Key Largo (1948) - The rain could almost be considered another character in this noir - it's what keeps the protagonists trapped inside a hotel with a crazed criminal and his goons, and keeps making menacing cameos through the windows or when the doors periodically blow open.
Gun Crazy (1950) - An obsession begins. Young Bart Tare stands out in the rain, lusting after the guns in a shop window. He impulsively breaks the window and steals one, but trips in the course of his getaway and sees his prize slide to the feet of the local sheriff. From there, reform school and then even worse, a woman...

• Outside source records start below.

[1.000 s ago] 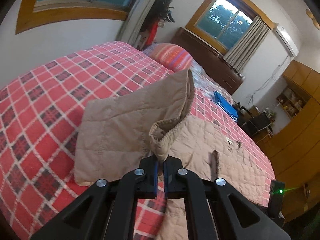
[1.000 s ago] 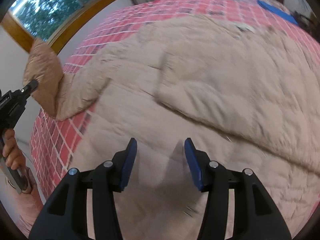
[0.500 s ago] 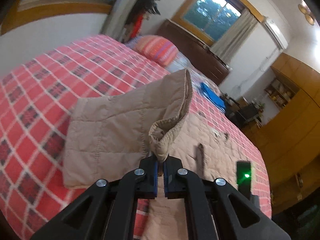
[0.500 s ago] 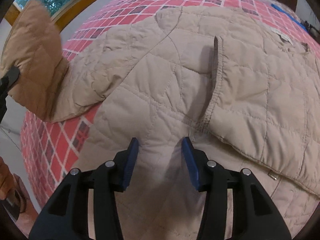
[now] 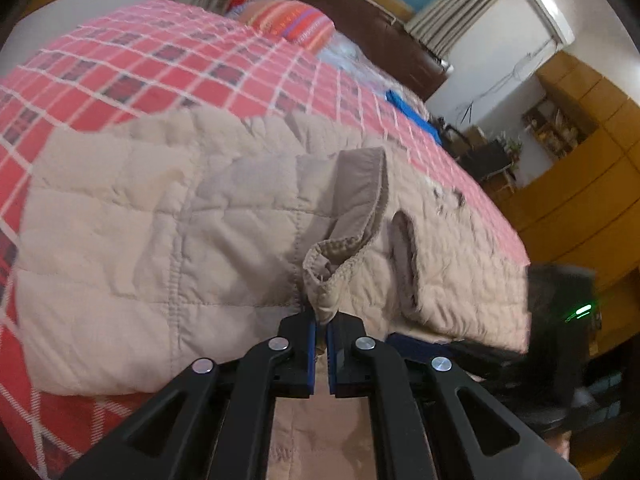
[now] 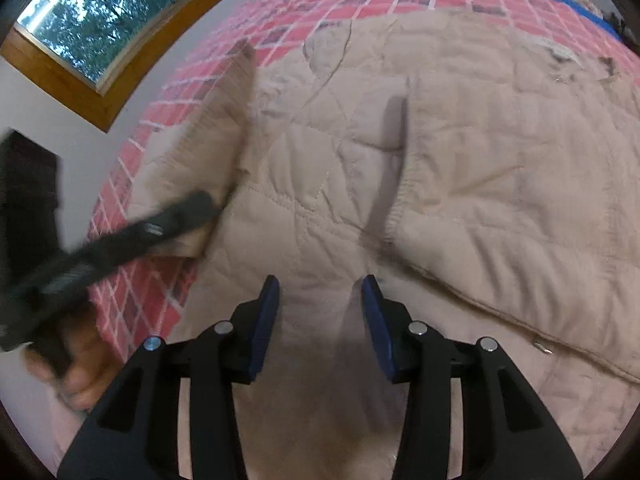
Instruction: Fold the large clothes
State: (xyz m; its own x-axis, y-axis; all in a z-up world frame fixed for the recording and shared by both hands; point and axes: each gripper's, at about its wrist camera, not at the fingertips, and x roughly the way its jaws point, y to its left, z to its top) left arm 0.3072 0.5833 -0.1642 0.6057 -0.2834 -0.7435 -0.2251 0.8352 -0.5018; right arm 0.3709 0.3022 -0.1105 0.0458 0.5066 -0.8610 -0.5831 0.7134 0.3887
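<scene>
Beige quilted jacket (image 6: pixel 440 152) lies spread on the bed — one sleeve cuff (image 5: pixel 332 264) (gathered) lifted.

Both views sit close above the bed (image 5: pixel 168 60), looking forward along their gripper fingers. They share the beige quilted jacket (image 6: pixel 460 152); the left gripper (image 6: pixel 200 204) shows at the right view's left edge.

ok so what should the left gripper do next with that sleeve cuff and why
Probably carry the cuff a little further over the jacket's body and set it down before letting go. The left gripper is shut on the cuff with the sleeve lifted and not yet lying flat, while the right gripper is open over the jacket, holding nothing.
</scene>
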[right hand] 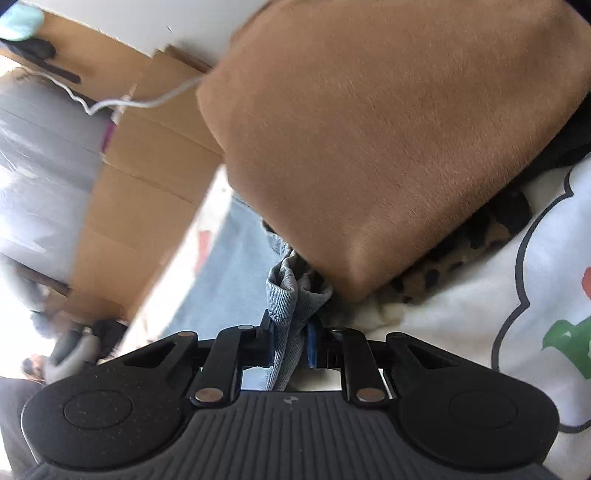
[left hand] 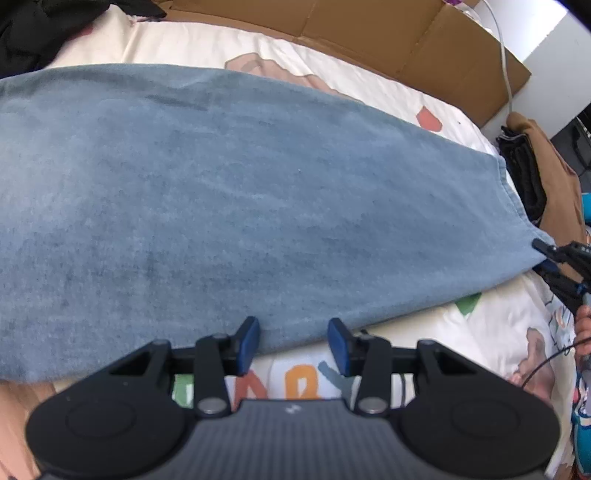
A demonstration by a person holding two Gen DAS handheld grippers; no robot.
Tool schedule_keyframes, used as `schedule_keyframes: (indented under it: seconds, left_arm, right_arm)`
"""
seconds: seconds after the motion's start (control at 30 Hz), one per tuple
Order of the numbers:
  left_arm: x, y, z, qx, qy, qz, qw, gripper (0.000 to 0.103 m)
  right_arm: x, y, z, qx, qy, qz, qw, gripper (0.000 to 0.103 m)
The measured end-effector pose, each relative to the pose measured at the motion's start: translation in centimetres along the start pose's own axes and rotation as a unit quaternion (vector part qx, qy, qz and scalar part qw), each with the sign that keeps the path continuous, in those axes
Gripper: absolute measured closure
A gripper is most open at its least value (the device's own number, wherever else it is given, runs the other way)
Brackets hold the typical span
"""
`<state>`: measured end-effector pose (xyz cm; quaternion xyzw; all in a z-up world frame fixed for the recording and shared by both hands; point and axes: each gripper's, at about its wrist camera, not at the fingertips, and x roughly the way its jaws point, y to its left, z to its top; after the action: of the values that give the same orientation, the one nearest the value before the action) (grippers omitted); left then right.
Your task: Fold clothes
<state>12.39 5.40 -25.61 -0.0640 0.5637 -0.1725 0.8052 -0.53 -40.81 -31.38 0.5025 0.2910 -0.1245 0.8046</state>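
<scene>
A long stretch of faded blue denim garment (left hand: 229,192) lies spread flat across a cream bedsheet printed with coloured cartoon shapes (left hand: 388,92), and everything else sits around it. The left gripper (left hand: 293,341), black with blue pads, is held low and level at the denim's near edge, pointing across the cloth. Its jaws stand wide apart, with nothing between them; the fingertips (left hand: 249,332) are at the hem, though whether they touch it cannot be told.

At the denim's right-hand corner the right gripper (left hand: 546,254) comes in from the side, with part of a person's hand (left hand: 583,328) showing behind it. In the right wrist view this right gripper (right hand: 291,345) is clamped narrow on a bunched fold of the same denim (right hand: 291,295), the cloth standing up in pleats between the blue pads (right hand: 312,343).

Just beyond the pinched corner a tan, soft brown fabric item (right hand: 388,129) fills the view, resting over a leopard-print cloth (right hand: 461,251); from the left wrist it shows as a brown shape (left hand: 554,177) beside something black and folded (left hand: 524,173), off the denim's right end. Flattened brown cardboard (left hand: 369,33) runs along the far side of the denim, with a white cable (left hand: 504,55) trailing over it. A dark black garment pile (left hand: 33,29) sits past the denim's far left corner.
</scene>
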Motion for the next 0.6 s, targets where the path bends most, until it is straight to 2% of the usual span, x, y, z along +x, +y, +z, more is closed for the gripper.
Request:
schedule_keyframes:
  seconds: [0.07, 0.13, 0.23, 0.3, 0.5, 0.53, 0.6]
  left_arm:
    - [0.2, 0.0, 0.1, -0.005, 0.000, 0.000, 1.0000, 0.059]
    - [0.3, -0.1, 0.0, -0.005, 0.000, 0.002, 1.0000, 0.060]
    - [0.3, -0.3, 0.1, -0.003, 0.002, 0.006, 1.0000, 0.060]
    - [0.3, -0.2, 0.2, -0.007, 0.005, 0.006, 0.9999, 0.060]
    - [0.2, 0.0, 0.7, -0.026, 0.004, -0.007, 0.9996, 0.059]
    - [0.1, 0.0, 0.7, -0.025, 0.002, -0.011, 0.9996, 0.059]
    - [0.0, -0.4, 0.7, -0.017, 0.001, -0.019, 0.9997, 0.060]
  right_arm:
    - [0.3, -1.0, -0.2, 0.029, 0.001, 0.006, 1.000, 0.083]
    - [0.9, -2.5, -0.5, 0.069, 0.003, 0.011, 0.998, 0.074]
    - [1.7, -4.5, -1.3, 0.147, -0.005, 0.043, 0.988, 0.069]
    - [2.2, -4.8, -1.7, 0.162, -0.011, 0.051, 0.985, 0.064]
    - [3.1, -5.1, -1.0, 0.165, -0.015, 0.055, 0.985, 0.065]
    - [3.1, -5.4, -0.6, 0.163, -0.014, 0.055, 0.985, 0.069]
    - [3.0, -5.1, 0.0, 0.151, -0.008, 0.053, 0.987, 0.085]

The African Queen (1951) - It's a small moment, but a significant one. Katharine Hepburn's prim and proper missionary and Humphrey Bogart's rough and tumble captain are stuck together on his boat, and when it starts raining in the middle of the night Bogey tries for entry into Hepburn's makeshift tent. Appalled at his lack of propriety, she quickly shoos him out, but when she realizes how miserable the weather is she begrudgingly allows him in, starting on the path to getting over herself.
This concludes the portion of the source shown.